With Bar Month approaching and more bar applicants hitting the wall of stress and exhaustion, now might be a good time to share some motivational thoughts for the last leg of the journey. I have been where you are: I felt frustrated, tired, scared, overwhelmed, and sometimes even like an imposter (like it must have been a typo somewhere that let me graduate from law school in the first place). Hundreds of thousands of others have been there, too, and thousands more are here with you now. We did — and you will — get through it. Here are some things to keep in mind as you climb that wall:
1. The bar is an opportunity, not a punishment.
You may feel like you “have” to take the bar because you’ve spent so much time and money and you need to get/keep that job, etc., but taking the bar is a choice. Even if it may feel like the only one, you still GET to take the bar…and we are so lucky to have that opportunity!
There are so many people who never get to this stage and would give just about anything to be where you are: people living in repressive cultures, people who could not make the grades or find the funds to go to law school, etc. You do not have to look far to find them. And of course we’ve seen far too many news accounts this year of people whose lives were cut short by acts of terrorism and hate. We are lucky in so many ways, and being able to make the choice to take the bar exam is a big one. Be grateful.
2. This may be the last time in your life that you’ll only have one thing to do. Enjoy it!
Okay, “enjoy” might be a little strong, but honestly, I often am nostalgic for my bar prep days. Every morning, I knew I had only one thing to do (even though that one thing had many components, like writing practice, MBEs, flash cards, exercise, etc.). It was tedious (understatement), but I could be selfish with my time, and the people around me allowed it. Once you begin your career, it probably will be the opposite, as people pull you in all different directions at once and your devices don’t stop ringing and beeping with problems you need to fix yesterday…but for now, you are in control of your time. Try to appreciate that.
3. No matter what, everything that really matters will be okay.
The bar exam is a test — that’s it. It’s an important, difficult test that we all want you to pass on the first try, but it’s still just a test. Think about the things that really matter to you: your family, your friends, your pets, your faith, your values, etc. You have been working so hard, and you are going to pass the bar; but regardless of the outcome, your family and friends will not go away or stop loving you, and those things that really matter will not change.

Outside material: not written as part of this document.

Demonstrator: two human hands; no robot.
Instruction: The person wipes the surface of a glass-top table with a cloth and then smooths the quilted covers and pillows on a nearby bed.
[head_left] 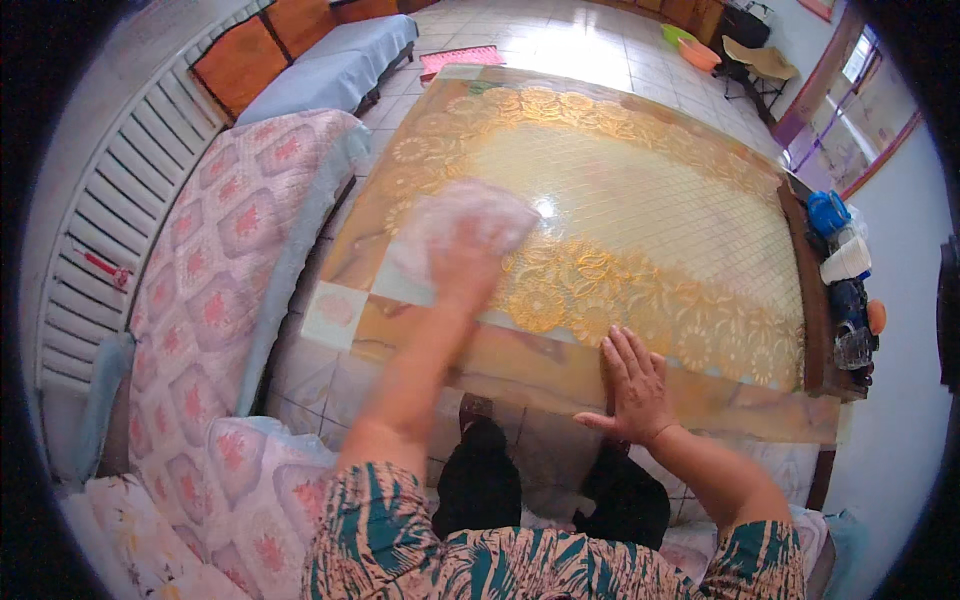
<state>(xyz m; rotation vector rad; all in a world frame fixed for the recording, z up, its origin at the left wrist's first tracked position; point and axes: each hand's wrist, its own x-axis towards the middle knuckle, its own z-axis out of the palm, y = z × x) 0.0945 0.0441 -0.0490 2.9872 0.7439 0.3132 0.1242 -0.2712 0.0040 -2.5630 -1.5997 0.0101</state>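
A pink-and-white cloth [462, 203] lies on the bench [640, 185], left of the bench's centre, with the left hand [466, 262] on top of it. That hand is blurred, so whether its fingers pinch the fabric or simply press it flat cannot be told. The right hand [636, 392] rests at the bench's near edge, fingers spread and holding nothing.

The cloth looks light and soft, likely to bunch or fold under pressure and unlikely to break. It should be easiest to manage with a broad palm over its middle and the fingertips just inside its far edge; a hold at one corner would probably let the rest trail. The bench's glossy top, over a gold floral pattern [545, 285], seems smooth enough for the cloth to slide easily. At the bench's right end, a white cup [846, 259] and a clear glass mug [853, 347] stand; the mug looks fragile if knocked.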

4. The graders want you to pass.
Graders are regular people with regular legal jobs who grade as a public service and who want to see applicants pass. They did not write the questions, and they are not the enemy! The bar is your chance to show off all the hard work and preparation you’ve done. Graders have to get through huge boxes of answer books in short periods of time, but you know how to write your answers in such a way as to make it easy for them to toss your papers onto the “pass” pile. Don’t dread the bar exam; be excited to take it, because it’s your opportunity to show the graders how hard you’ve worked, and how awesome of an attorney you will be when they pass you.
5. Doable goals can help.
I’ve talked with a lot of graduates so far this winter, and almost every one — from the top of the class to the bottom — feels like s/he is behind. If you feel similarly, don’t look at the list of tasks you still have to complete as one giant mass; break it down into pieces. For example, if there are four essays and 30 MBEs you needed to simulate but haven’t yet, don’t assume you need to find an open span of five hours to finish them. Move one essay and maybe ten MBEs to one day, another essay and another group of MBEs to another, and so forth. Set smaller, doable goals each day, and create a checklist for them. (Do not underestimate that joy that comes from crossing something off! I still do that every day and it gives me a thrill each time, no matter how small the task was.)
6. Do not let the perfect be the enemy of the good.
Law students are accustomed to working as hard as humanly possible to be the best. That’s not necessarily a bad thing, and it’s good to aim for perfection, but don’t lose sight of the fact that there is no Witkin for the bar exam. Do not get so caught up in “bar drama” that you lose sight of this; yes, it’s hard, but acknowledge that and keep going rather than wallowing in it. The only way out is through, and as noted above, hundreds of thousands of others have made it before, and so will you.
Related to that, be careful not to allow anxiety to sabotage your efforts. You graduated from a law school with a rigorous academic curriculum, and you can do this, too. Keep practicing and working hard, and know that you absolutely, positively CAN PASS the bar exam!!